What they got wrong: There have been plenty of cases in the last decade of parents falsely claiming that their children were abducted. Never has there been a case where SIDS was the actual culprit. And it didn’t make much sense. Why would the parents confess to a much worse story than what actually happened? Yes, people occasionally make false confessions. But saying you drowned your kid when you know that he died in his sleep seems not only unwise, but unbelievable.

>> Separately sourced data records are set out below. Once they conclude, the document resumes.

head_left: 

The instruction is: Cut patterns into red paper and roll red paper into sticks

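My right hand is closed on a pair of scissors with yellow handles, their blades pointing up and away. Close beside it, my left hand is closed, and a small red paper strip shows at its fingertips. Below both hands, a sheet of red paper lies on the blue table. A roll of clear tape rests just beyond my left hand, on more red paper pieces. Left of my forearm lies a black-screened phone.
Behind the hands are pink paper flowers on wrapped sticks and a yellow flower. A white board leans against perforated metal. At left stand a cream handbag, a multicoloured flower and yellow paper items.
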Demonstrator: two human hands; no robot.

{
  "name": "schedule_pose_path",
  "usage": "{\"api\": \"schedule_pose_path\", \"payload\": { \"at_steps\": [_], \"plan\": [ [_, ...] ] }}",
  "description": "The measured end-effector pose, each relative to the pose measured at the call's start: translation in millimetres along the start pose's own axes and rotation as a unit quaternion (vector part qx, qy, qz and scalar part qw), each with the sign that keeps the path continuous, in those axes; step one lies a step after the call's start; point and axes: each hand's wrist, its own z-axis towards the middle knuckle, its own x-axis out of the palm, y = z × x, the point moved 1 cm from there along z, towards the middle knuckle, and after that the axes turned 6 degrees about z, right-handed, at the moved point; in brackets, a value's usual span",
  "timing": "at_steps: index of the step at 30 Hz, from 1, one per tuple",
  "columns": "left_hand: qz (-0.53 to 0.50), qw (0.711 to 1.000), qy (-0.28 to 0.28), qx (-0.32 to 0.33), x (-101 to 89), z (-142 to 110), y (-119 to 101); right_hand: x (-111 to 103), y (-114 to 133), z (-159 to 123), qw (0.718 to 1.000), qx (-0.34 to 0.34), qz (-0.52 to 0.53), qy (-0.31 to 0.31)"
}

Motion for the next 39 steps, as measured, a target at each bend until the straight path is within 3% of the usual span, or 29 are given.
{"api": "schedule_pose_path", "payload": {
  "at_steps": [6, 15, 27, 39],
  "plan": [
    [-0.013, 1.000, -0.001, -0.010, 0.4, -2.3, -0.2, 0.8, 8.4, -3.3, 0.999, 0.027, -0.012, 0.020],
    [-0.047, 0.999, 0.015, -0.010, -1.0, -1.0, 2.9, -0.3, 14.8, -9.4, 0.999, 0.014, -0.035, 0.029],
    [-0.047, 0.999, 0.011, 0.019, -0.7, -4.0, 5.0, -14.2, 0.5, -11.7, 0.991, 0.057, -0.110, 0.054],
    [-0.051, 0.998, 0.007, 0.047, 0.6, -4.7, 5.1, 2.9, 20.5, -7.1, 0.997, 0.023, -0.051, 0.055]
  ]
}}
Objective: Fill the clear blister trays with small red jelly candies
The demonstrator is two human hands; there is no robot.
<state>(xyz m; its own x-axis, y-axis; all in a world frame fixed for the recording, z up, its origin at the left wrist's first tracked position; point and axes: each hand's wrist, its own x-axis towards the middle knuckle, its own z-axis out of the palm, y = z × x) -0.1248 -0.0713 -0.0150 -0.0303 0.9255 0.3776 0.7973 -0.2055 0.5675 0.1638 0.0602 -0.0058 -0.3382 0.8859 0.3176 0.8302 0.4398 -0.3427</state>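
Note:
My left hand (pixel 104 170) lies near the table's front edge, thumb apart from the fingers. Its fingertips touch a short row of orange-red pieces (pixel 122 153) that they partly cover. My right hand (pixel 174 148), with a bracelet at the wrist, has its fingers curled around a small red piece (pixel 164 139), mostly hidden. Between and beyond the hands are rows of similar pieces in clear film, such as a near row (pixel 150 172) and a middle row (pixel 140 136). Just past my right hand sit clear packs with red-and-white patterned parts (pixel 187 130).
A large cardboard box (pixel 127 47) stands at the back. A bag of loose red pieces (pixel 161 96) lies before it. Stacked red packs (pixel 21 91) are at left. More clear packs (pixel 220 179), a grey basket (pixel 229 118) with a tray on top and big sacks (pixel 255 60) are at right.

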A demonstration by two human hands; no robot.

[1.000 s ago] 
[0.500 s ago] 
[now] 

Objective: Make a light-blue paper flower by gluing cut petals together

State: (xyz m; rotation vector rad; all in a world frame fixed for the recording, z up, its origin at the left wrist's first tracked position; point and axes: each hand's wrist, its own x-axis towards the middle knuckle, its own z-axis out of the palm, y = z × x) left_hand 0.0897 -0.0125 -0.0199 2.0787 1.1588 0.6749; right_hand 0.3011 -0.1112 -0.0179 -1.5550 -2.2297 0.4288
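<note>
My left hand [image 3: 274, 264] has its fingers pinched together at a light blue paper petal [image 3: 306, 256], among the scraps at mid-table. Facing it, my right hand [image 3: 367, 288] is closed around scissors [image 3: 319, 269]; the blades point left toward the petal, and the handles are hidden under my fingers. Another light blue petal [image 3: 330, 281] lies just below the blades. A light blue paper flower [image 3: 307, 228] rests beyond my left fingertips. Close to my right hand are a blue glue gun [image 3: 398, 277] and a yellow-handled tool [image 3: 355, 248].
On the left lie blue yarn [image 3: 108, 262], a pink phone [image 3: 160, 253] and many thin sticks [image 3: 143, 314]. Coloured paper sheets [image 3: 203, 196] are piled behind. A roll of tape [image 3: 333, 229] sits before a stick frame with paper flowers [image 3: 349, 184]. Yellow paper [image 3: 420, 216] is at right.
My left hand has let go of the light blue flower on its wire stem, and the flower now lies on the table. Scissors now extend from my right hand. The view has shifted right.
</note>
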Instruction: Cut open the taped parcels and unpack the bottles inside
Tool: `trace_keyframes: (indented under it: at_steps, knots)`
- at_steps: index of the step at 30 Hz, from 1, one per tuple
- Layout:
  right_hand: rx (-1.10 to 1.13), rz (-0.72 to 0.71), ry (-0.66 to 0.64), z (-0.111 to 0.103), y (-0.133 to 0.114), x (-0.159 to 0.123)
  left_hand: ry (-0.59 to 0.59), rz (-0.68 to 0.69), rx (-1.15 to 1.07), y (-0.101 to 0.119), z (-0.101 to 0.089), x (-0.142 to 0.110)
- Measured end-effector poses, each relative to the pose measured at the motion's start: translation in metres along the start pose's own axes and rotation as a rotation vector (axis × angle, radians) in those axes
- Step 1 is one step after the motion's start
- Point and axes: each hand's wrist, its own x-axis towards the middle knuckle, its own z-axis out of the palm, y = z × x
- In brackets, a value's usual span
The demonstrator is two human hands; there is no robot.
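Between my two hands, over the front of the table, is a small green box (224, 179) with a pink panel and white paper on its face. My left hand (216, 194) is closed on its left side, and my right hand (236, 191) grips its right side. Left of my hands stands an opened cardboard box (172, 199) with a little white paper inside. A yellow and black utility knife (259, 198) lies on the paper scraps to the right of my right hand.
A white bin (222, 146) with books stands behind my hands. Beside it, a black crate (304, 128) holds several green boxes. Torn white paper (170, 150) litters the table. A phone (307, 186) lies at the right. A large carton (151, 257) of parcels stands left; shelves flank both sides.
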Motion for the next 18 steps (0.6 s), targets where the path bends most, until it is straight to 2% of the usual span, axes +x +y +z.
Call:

At the end of the episode, SVU decides to let the parents go free. “They’ll be paying for this for the rest of their lives,” Nick says, and everyone nods sadly. Not in the real world. They’d be facing obstruction of justice, tampering with evidence, and lying to the police charges. At the very least, the mom’s statement that “everyone knows bad things happen in New York City” would get her some charges from this crew.
Finally, I was underwhelmed with their “poop in the cooler” evidence. Not to be totally gross, but . . . I have two pre-school-aged boys, and a small layer of their poop probably coats every item in my house. I doubt any of it would have much evidentiary value.
On a side note, did anyone else notice that the DA is looking paler and paler, and her hair getting more maroon, every episode? My theory is that she’s turning into a vampire. Hey, that might be a hot show these days: vampires solving sex crimes! What do you think?